Treatment programs monitoring abstinence from cannabis face a unique challenge: a patient who genuinely stops using on day one of treatment can continue to produce positive urines for weeks, simply because of tissue release. Clinical guidance is to track THC-COOH-to-creatinine ratios over time rather than treat each positive as evidence of new use; a falling ratio is consistent with cessation. Programs that adverse-act on each individual positive without considering the trajectory often penalize patients who have, in fact, stopped using.

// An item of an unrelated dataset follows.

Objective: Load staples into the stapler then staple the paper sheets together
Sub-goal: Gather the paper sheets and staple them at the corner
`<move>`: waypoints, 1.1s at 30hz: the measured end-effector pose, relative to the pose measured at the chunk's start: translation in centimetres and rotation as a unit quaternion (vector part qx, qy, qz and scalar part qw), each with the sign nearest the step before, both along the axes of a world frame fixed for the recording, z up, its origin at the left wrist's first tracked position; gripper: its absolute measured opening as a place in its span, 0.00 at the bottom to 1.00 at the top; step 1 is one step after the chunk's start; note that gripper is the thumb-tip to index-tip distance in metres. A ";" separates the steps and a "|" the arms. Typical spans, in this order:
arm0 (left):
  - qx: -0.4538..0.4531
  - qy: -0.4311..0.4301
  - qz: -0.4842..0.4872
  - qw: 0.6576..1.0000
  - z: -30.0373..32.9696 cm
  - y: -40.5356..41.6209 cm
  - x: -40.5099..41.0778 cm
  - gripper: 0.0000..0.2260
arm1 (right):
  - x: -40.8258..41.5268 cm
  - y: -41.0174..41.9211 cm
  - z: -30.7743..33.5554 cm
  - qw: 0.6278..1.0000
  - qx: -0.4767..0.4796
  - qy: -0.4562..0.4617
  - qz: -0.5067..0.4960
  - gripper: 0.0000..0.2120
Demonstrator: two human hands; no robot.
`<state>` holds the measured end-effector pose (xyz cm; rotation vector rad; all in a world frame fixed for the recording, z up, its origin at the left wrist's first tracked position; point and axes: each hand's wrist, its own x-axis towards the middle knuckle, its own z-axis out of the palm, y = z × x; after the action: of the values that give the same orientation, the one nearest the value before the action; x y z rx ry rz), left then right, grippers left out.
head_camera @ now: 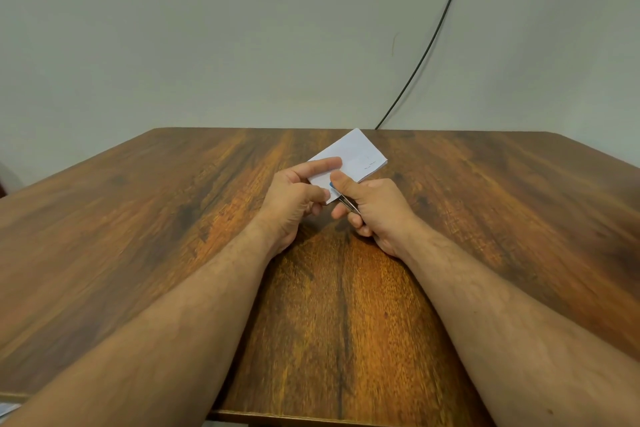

Pre-employment and reasonable-suspicion programs in states with cannabis-employment-protection statutes must consult counsel before testing for THC. Jurisdictions including New York, New Jersey, California, Connecticut, Nevada, and Washington now restrict pre-employment THC testing, prohibit adverse action based solely on a positive THC result, or extend protections to registered medical-marijuana patients. Federal employers, federal contractors, and DOT-regulated employees remain subject to federal rules regardless of state law.
For employers concerned with current impairment rather than weekend use, oral fluid is the better matrix. Its shorter detection window correlates more closely with recent exposure, and SAMHSA has authorized oral fluid as a federal matrix with dedicated mandatory guidelines. Programs operating in cannabis-legal states are increasingly migrating reasonable-suspicion and post-accident testing to oral fluid for exactly this reason.
Key takeaways
- ✓THC-COOH — not parent THC — is the urinary target, and its lipophilic accumulation in adipose tissue produces a detection tail unlike any other commonly tested substance.
- ✓Single-use exposure clears urine in 3–7 days at the 50 ng/mL SAMHSA cutoff; daily chronic use can remain positive 30 days, with documented cases past 77 days.
- ✓Oral fluid detects parent THC for hours to ~72 hours and correlates better with recent use; blood detects parent THC for hours to a few days.
- ✓Hair testing extends the lookback to roughly 90 days but cannot localize when within that window use occurred and uses washing protocols to address external contamination.
- ✓Passive smoke exposure rarely produces SAMHSA-cutoff positives under realistic conditions; the federal cutoffs were chosen specifically to make this implausible.
- ✓Mislabeled CBD products, delta-8 / delta-10 / HHC isomers, and high-dose hemp-derived products can produce unexpected THC positives — federal programs do not accept CBD use as a legitimate medical explanation.
- ✓Treatment programs should evaluate THC-COOH-to-creatinine trajectories rather than treat each positive as new use; a falling ratio is consistent with cessation.
- ✓State cannabis-employment-protection laws now restrict THC testing in multiple jurisdictions; federal and DOT-covered employers remain subject to federal rules.
Sources
- SAMHSA·Mandatory Guidelines for Federal Workplace Drug Testing Programs (Urine)
- NIDA·Marijuana Research Report — How Long Does Marijuana Stay in the Body?
- U.S. DOT·49 CFR Part 40 — DOT Workplace Drug and Alcohol Testing Procedures
- FDA·FDA Regulation of Cannabis and Cannabis-Derived Products, Including CBD
Information in this article is provided for educational reference and is not medical, legal, or clinical advice. Consult qualified professionals for guidance specific to your program.